After several years of expirience with alot of systems (and alot of various disk failure scenarios too: when you have many systems, you have good chances to see a failure ;), I now use very simple and (so far) reliable approach, which I explained here on this list before. You have several (we use 2, 3 or 4) disks which are the same (or almost: eg some 36Gb disks are really 35Gb or 37Gb; in case they're differ, "extra" space on large disk isn't used); root and /boot are on small raid1 partition which is mirrored on *every* disk; swap is on raid1; the rest (/usr, /home, /var etc) are on raid5 arrays (maybe also raid0 for some "scratch" space). This way, you have "equal" drives, and *any* drive, including boot one, may fail at any time and the system will continue working as if all where working, including reboot (except of a (very rare in fact) failure scenario when your boot disk has failed MBR or other sectors required to boot, but "the rest" of that disk is working, in which case you'll need physical presence to bring the machine up). All the drives are "symmetrical", usage patterns for all drives are the same, and due to usage of raid arrays, load is spread among them quite nicely. You're free to reorder the drives in any way you want, to replace any of them (maybe rearranging the rest if you're replacing the boot drive) and so on.
Yes, root fs does not changes often, and yes it is small enouth (I use 1Gb, or 512Mb, or even 256Mb for root fs - not a big deal to allocate that space on every of 2 or 3 or 4 or 5 disks). So it isn't quite relevant how fast the filesystem will be on writes, and hence it's ok to place it on raid1 composed from 5 components. The stuff just works, it is very simple to administer/support, and does all the "backups" automatically. In case of some problem (yes I dislike any additional layers for critical system components as any layer may fail to start during boot etc), you can easily bring the system up by booting off the underlying root-raid partiton to repair the system -- all the utilities are here. More, you can boot from one disk (without raid) and try to repair root fs on another drive (if things are really screwed up), and when you're done, bring the raid up on that repaired partition and add other drives to the array.
To summarize: having /boot and root on raid1 is a very *good* idea. ;) It saved our data alot of times in the past few years already.
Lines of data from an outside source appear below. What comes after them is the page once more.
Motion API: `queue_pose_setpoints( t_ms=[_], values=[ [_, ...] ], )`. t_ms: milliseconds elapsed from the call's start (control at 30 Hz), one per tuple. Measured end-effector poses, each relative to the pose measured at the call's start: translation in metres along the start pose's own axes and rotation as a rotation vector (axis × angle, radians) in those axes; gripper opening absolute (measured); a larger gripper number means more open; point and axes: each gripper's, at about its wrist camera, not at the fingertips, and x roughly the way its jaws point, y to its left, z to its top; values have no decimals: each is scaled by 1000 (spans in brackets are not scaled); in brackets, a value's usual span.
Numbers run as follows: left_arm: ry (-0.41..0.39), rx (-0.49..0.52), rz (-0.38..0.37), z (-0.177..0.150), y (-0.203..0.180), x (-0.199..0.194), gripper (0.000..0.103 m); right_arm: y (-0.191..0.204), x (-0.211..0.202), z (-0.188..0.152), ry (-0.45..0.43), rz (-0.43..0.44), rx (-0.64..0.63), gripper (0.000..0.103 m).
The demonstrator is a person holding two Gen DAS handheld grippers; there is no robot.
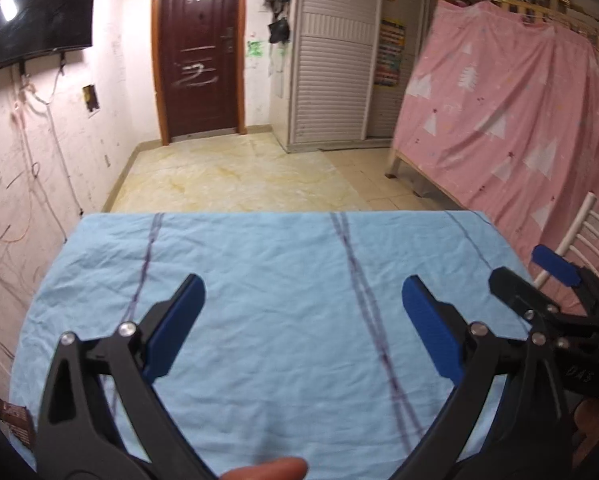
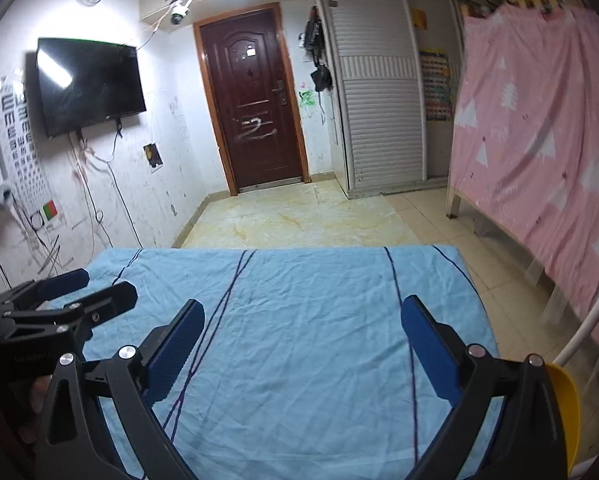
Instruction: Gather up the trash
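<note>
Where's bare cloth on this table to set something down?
Nearly the whole blue tablecloth lies bare, between the left hand-held gripper and the right hand-held gripper and out to the far edge. Crowded only at the near-left corner by a brown wrapper, and the near-right by a yellow object.

My left gripper (image 1: 303, 304) has matt black plastic arms, ribbed blue pads (image 1: 429, 326) and shiny metal rivets. Under it lies a wrinkled light-blue cloth (image 1: 279, 264); beyond the cloth, glossy marbled floor tiles (image 1: 235, 172) and a varnished wooden door (image 1: 199, 48).
</note>
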Motion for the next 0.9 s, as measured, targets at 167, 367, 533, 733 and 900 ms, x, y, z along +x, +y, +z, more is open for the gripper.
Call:
queue_pose_setpoints(
  t_ms=[167, 367, 533, 733, 900],
  values=[
    [-34, -32, 24, -5, 22, -1, 95, 8, -2, 1, -45, 6, -28, 92],
    [-40, -58, 37, -8, 32, 3, 95, 13, -7, -2, -71, -4, -59, 92],
    [-49, -61, 55, -10, 33, 2, 95, 12, -7, -3, -68, -4, -62, 92],
    [-46, -69, 63, -9, 35, 2, 95, 13, -9, -7, -77, -2, -66, 93],
    [-48, -70, 65, -10, 36, 3, 95, 11, -10, -8, -82, 1, -62, 93]
  ],
)
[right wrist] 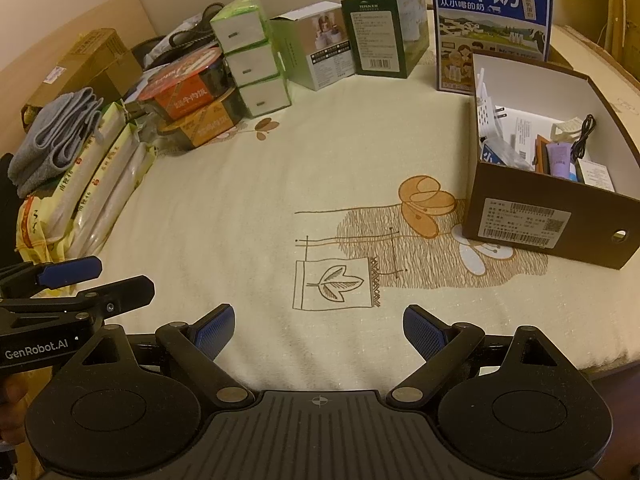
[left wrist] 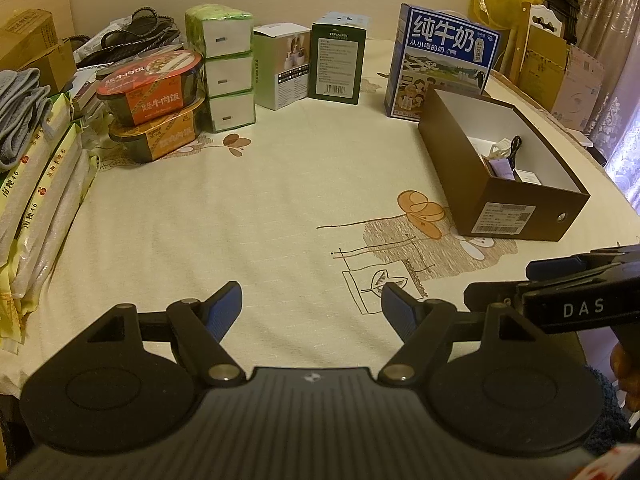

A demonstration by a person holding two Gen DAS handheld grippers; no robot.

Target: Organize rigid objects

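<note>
An open brown shoe box [left wrist: 520, 216] [right wrist: 552, 228] sits on the cloth-covered table at the right and holds several small items, among them a purple tube [right wrist: 558, 158] and a black cable [right wrist: 582, 136]. Boxes line the far edge: a blue milk carton [left wrist: 444, 52] [right wrist: 490, 12], a dark green box [left wrist: 338, 60] [right wrist: 382, 32] and a light green box [left wrist: 280, 68] [right wrist: 316, 48]. My left gripper [left wrist: 312, 308] hangs open over bare cloth near the front, holding nothing. My right gripper [right wrist: 319, 328] is open and holds nothing too, just right of the left one.
Three stacked tissue packs [left wrist: 230, 72] and two stacked instant rice bowls [left wrist: 154, 84] stand at the back left. Long rice packs [left wrist: 44, 184] and a folded grey cloth [right wrist: 56, 140] line the left edge. Cardboard boxes [left wrist: 544, 60] stand beyond the table's right side.
</note>
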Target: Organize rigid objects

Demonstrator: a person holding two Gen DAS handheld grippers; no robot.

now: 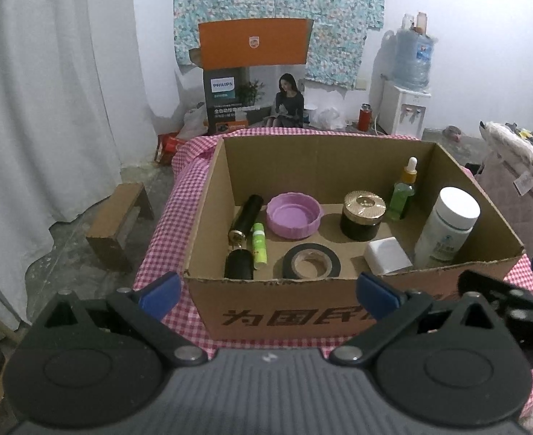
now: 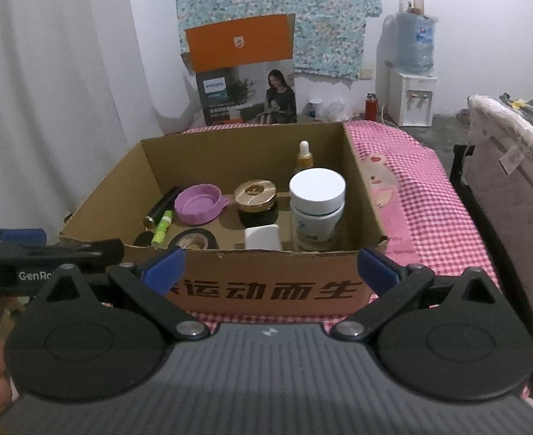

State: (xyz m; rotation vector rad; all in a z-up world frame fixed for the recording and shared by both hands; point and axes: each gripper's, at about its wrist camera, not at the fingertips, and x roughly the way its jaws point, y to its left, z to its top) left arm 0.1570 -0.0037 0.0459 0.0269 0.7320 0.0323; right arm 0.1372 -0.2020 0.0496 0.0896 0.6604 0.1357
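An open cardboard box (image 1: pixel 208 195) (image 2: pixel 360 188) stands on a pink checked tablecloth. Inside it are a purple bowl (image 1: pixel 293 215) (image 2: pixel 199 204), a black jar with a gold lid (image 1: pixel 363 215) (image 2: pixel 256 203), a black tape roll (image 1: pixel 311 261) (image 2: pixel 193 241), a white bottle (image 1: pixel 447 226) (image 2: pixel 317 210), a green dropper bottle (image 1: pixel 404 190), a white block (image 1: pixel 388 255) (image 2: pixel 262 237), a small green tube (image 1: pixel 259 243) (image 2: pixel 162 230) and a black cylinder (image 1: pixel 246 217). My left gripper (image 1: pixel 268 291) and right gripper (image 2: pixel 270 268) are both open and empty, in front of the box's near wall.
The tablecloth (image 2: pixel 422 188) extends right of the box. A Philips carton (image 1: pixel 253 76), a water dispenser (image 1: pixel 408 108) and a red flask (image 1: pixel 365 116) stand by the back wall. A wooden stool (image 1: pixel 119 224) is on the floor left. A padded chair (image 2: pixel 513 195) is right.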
If you're worried about "silent data corruption" due to different data being read from different components of the raid array.. Well, first of all, we never saw that yet (we have quite good "testcase") (and no, I'm not saying it's impossible ofcourse). On rarely-changed filesystem, with real drives which does no silent remapping of an undeadable blocks to new place with the data on them becoming all-0s, without drives with uncontrollable write caching (quite common for IDE drives) and things like that, and with real memory (ECC I mean), where you *know* what you're writing to each disk (yes, there's also another possible cause of a problem: software errors aka bugs ;), that case with different data on different drives becomes quite.. rare. In order to be really sure, one can mount -o remount,ro / and just compare all components of the root raid, periodically. When there's more than 2 components on that array, it should be easy to determine which drive is "lying" in case of any difference. I do similar procedure on my systems during boot.
There is nowhere that is not software RAID to put the journals, so
Well, you can make somewhere. You only require an 8MB (one cylinder) partition.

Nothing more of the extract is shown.